Tytuł: Wykluczenie a "czasy pogan"
Wiadomość wysłana przez: Roszada w 04 Luty, 2016, 16:29
Znana jest co najmniej jedna osoba, znana na całym świecie wśród exŚJ, która została wykluczona z organizacji ŚJ za "czasy pogan".
Chodzi o Carla Olofa Jonssona.

Sam znam osobiście co najmniej jednego ŚJ, który za kwestionowanie "czasów pogan" wobec komitetu sądowniczego (po przeczytaniu książek Jonssona i R. Franza) został wykluczony.

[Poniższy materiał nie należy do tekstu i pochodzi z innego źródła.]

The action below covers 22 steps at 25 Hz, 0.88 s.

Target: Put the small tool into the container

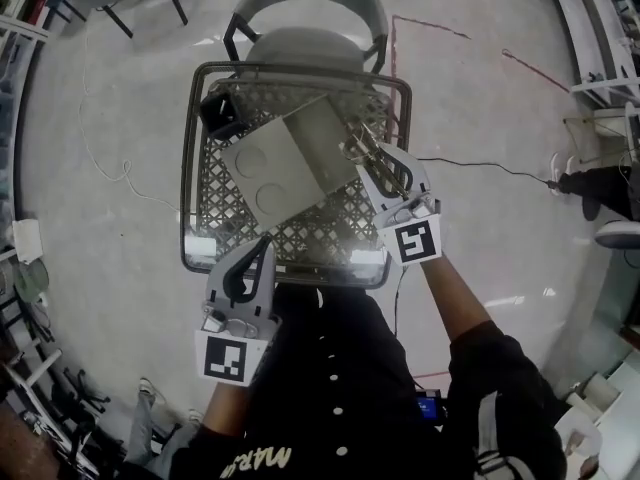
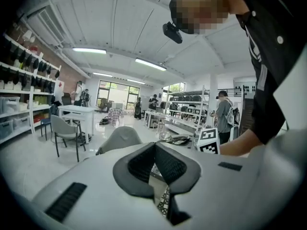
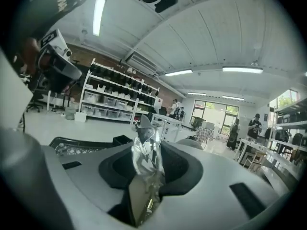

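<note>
The small shiny metal item point(image 3: 144, 152) is held clamped in the right tool point(image 1: 380, 173) over the mesh basket's point(image 1: 186, 188) right edge, the left tool point(image 2: 154, 146) is closed empty, and an early release could drop it outside the rim.
</note>
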Each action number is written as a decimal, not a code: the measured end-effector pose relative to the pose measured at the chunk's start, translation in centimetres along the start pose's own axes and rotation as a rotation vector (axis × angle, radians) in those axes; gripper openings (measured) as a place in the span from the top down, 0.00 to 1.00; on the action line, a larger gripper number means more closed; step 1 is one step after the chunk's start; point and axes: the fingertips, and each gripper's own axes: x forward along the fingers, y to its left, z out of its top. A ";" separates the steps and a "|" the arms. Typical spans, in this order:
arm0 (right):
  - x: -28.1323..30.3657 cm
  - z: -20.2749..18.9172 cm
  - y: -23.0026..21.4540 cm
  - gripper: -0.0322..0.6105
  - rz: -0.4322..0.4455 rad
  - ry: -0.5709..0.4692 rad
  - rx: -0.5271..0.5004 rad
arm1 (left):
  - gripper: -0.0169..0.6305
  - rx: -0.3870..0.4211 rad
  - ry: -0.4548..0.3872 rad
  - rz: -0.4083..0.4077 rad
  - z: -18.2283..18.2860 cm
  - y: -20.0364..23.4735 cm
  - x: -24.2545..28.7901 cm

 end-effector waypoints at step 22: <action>9.2 -17.9 7.9 0.74 0.385 0.105 -0.584 | 0.93 -0.095 0.152 -0.108 -12.8 -4.6 1.7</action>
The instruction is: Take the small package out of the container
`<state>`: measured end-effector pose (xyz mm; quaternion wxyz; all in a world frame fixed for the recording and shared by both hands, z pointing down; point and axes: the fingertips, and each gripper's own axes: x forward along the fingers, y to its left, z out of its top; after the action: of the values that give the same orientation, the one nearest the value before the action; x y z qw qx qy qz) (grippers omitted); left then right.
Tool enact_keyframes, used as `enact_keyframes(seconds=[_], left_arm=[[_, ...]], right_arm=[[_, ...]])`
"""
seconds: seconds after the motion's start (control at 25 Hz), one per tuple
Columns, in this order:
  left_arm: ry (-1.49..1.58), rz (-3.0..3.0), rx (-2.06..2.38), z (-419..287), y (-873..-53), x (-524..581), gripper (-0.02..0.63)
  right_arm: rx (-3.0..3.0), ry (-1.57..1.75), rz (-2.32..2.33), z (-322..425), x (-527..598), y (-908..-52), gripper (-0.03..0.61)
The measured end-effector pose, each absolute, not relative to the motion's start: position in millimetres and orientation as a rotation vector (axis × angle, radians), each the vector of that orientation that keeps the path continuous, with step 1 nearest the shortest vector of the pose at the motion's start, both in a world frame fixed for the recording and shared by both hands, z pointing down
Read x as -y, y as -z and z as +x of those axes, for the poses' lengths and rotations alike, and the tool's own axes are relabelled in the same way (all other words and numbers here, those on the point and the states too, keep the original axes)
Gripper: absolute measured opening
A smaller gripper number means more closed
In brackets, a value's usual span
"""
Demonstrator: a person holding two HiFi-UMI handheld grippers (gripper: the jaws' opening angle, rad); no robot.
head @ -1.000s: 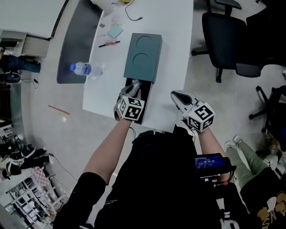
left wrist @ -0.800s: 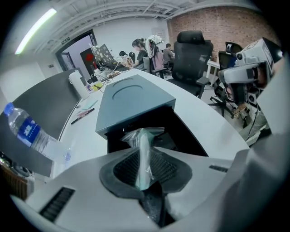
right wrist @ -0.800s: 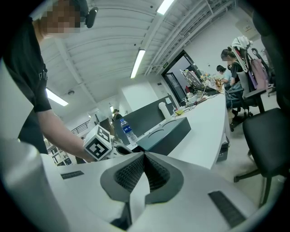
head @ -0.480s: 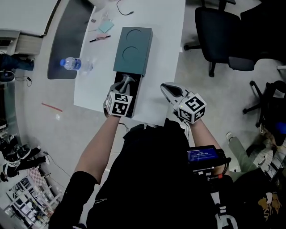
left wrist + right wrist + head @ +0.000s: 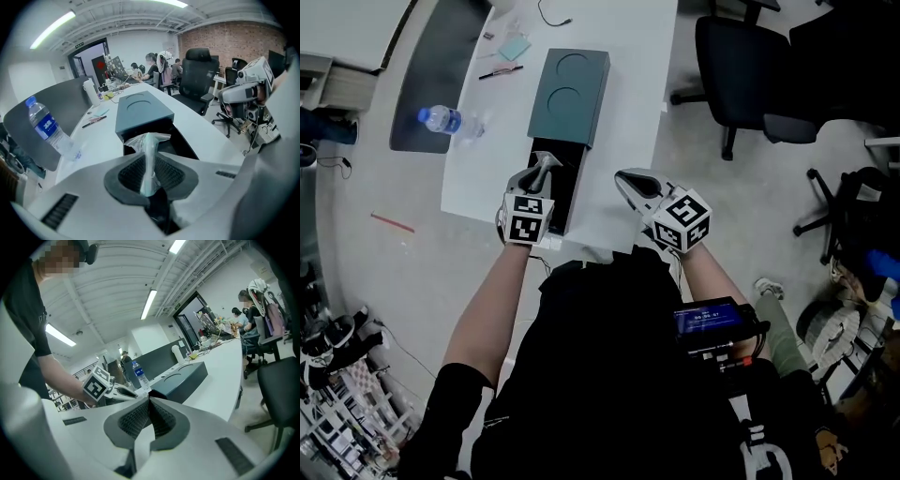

Czy jednak ta nauka jest taka pewna, skoro ten który sam ją wprowadził do organizacji (nie wymyślił jej bo przejął od Barboura),  tak oto powiedział w roku 1913, a więc za 5 dwunasta:

„Co do roku 1914, mamy pewne powody do wierzenia, że będzie to bardzo ważny rok. Nigdy nie wykazywaliśmy ani nie twierdziliśmy, że nasz pogląd na tę sprawę jest nieomylny. Nie wiem stanowczo czy Czasy Pogan zakończą się w październiku 1914 roku. Podajemy to tylko jako naszą opinię i przedkładamy na to wskazówki z Pisma świętego. Ktoś może w to wierzyć albo nie wierzyć. To jest nasza myśl, a jeśli jest zgodna z prawdą, w takim razie w tym czasie albo wkrótce po tym przyjdzie na świat czas wielkiego ucisku” (Co kaznodzieja Russell odpowiadał na zadawane jemu liczne pytania 1947 [ang. 1917] s. 709).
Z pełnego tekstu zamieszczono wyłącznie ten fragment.